Marcelo se despertó. En su cabeza resonaban los frenéticos compases del canto goliardesco. Los Carmina Burana de Carl Orff eran una de sus obras musicales favoritas. Empezó a tararear el preludio de la cantata: “Oh Fortuna, velut Luna status variabilis…”.
Al cabo de poco tiempo, como una boya sumergida que sube rauda a la superficie cuando desaparece la presión ejercida sobre ella, afloraron los sueños.

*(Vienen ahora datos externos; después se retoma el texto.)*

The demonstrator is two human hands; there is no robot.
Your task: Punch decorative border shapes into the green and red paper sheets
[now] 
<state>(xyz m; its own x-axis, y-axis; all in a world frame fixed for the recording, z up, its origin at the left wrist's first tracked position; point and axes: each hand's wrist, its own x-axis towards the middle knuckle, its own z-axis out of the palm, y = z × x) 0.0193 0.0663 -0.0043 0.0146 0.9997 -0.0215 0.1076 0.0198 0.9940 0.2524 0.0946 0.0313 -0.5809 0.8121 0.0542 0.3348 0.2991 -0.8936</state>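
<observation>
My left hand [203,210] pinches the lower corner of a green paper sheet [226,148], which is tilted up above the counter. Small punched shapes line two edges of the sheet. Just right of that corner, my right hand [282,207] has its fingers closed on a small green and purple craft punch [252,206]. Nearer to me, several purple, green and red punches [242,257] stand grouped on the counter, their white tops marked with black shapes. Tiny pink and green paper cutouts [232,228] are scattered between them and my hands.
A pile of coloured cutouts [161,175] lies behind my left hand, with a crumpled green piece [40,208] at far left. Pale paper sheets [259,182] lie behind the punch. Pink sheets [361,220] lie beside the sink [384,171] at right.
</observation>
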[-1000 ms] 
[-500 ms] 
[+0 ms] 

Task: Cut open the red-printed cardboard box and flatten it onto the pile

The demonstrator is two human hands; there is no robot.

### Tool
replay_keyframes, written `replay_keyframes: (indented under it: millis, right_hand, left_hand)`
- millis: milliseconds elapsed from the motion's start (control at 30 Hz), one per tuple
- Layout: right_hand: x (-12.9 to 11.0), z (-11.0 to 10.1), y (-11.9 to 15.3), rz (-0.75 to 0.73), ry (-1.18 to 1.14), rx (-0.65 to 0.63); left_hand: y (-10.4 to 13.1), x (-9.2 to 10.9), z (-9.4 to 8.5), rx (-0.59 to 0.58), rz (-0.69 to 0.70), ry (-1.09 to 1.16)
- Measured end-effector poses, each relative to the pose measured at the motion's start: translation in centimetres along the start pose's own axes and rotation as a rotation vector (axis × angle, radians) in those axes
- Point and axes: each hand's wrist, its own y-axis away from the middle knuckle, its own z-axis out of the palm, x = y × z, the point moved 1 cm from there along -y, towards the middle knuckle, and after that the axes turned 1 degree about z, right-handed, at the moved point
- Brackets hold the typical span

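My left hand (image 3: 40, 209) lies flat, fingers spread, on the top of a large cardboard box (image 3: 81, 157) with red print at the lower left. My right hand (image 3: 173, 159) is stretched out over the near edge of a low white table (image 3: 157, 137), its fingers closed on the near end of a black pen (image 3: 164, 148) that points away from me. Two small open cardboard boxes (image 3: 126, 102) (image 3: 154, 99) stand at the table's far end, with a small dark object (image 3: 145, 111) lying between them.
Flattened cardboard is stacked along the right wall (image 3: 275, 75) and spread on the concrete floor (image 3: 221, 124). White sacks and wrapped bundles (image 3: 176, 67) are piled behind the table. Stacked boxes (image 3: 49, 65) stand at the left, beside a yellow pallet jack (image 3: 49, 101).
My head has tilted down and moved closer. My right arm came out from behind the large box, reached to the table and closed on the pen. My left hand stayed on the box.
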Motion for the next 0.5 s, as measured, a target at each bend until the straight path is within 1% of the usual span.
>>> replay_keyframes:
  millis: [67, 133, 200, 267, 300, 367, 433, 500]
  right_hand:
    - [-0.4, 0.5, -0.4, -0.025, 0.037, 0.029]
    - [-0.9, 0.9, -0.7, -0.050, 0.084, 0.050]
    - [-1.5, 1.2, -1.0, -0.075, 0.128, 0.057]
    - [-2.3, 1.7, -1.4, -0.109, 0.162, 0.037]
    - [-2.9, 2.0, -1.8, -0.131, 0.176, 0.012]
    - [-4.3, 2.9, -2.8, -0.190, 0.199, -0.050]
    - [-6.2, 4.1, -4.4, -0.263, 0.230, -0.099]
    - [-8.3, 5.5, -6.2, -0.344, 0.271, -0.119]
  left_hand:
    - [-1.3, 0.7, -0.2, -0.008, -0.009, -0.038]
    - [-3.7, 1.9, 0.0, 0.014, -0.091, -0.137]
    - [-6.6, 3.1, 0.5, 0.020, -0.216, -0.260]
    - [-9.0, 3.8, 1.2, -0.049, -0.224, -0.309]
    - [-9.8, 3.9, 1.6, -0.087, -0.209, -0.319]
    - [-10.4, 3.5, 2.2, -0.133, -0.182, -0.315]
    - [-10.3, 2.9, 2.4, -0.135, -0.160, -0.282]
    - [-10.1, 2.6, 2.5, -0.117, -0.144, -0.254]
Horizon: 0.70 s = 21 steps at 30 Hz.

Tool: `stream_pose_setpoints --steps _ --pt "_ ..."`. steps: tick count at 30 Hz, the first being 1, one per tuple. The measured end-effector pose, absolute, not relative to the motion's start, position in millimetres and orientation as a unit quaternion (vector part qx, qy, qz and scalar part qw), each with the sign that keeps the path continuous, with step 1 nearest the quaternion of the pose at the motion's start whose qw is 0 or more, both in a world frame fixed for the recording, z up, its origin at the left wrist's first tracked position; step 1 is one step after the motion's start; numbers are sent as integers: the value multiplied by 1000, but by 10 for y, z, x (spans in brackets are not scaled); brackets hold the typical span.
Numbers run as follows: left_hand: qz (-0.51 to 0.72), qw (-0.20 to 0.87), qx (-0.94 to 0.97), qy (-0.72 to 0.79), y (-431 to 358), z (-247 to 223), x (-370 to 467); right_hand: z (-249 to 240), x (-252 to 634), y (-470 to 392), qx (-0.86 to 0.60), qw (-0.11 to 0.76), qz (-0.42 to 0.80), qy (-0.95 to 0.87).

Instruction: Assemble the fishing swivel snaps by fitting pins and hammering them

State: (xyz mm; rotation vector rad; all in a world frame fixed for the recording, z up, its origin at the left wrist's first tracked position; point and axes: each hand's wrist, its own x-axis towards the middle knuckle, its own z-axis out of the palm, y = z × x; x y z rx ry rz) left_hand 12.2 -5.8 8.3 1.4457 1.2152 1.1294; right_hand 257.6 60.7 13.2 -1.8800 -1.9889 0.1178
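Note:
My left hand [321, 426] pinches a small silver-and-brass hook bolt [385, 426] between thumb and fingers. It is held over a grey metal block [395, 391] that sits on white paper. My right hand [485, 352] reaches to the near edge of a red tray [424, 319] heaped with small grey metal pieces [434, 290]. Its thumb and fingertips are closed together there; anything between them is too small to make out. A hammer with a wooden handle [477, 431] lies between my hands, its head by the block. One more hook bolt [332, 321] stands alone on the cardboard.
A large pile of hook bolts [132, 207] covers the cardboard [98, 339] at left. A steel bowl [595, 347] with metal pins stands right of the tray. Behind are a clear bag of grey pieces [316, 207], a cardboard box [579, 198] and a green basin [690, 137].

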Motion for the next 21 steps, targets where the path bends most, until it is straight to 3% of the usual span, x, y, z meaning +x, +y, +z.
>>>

Inmóvil en la cama, cerró los ojos y se proyectaron en su mente como si de una película se tratase. Los detalles se perfilaron con nitidez. Había vivido esas escenas con la misma intensidad que si fueran reales. Y ahora las revisaba liberadas de su carga emocional.
Marcelo se desperezó y se sentó en la cama. Tanteando con los pies buscó las zapatillas y se las puso. E hizo lo que hacía a diario: dirigirse a la ventana, apoyar las manos en el alféizar y contemplar el jardín y el cielo y la línea del horizonte formada por una larga cornisa natural a la que se asomaban dos pueblos.
Luego permanecía un rato observando a los hiperactivos gorriones persiguiéndose, saltando de rama en rama, dando cortos y rápidos vuelos, sin dejar de piar un momento. El limonero era una enloquecida pajarera.
Esta mañana, cuando llegó a la ventana y se asomó, el silencio era total. Las gorjeadoras avecillas habían desertado. Él no podía haberlas asustado. Nunca había tratado de impedir su algarabía. Estaban acostumbradas a su presencia. Seguramente ni siquiera reparaban en él.
El verde mate del frondoso y despoblado árbol contrastaba con el azul diáfano del cielo.
Los rayos de sol iluminaban la alfombra de bambú que había al lado de la cama. Reinaba una paz profunda.
Flotando en la lejanía apareció una esfera que lanzaba destellos dorados. Esa figura perfecta era un punto de fuga.
Alojada en el vacío, estática y plena, esa perla áurea contenía todas las posibilidades. Marcelo se restregó los ojos pero la bola resplandeciente no se borró.
Fue al cuarto de baño y se refrescó la cara y el cuello repetidas veces. Cuando regresó, la esfera permanecía engarzada en el azul, por encima de la copa verde del limonero, donde caería si se desprendiese.
Marcelo tuvo que rendirse a la evidencia de que esa epifanía no era otro sueño, como no lo eran las tierras de labor ni los dos pueblos cuyas siluetas se recortaban en la lejanía.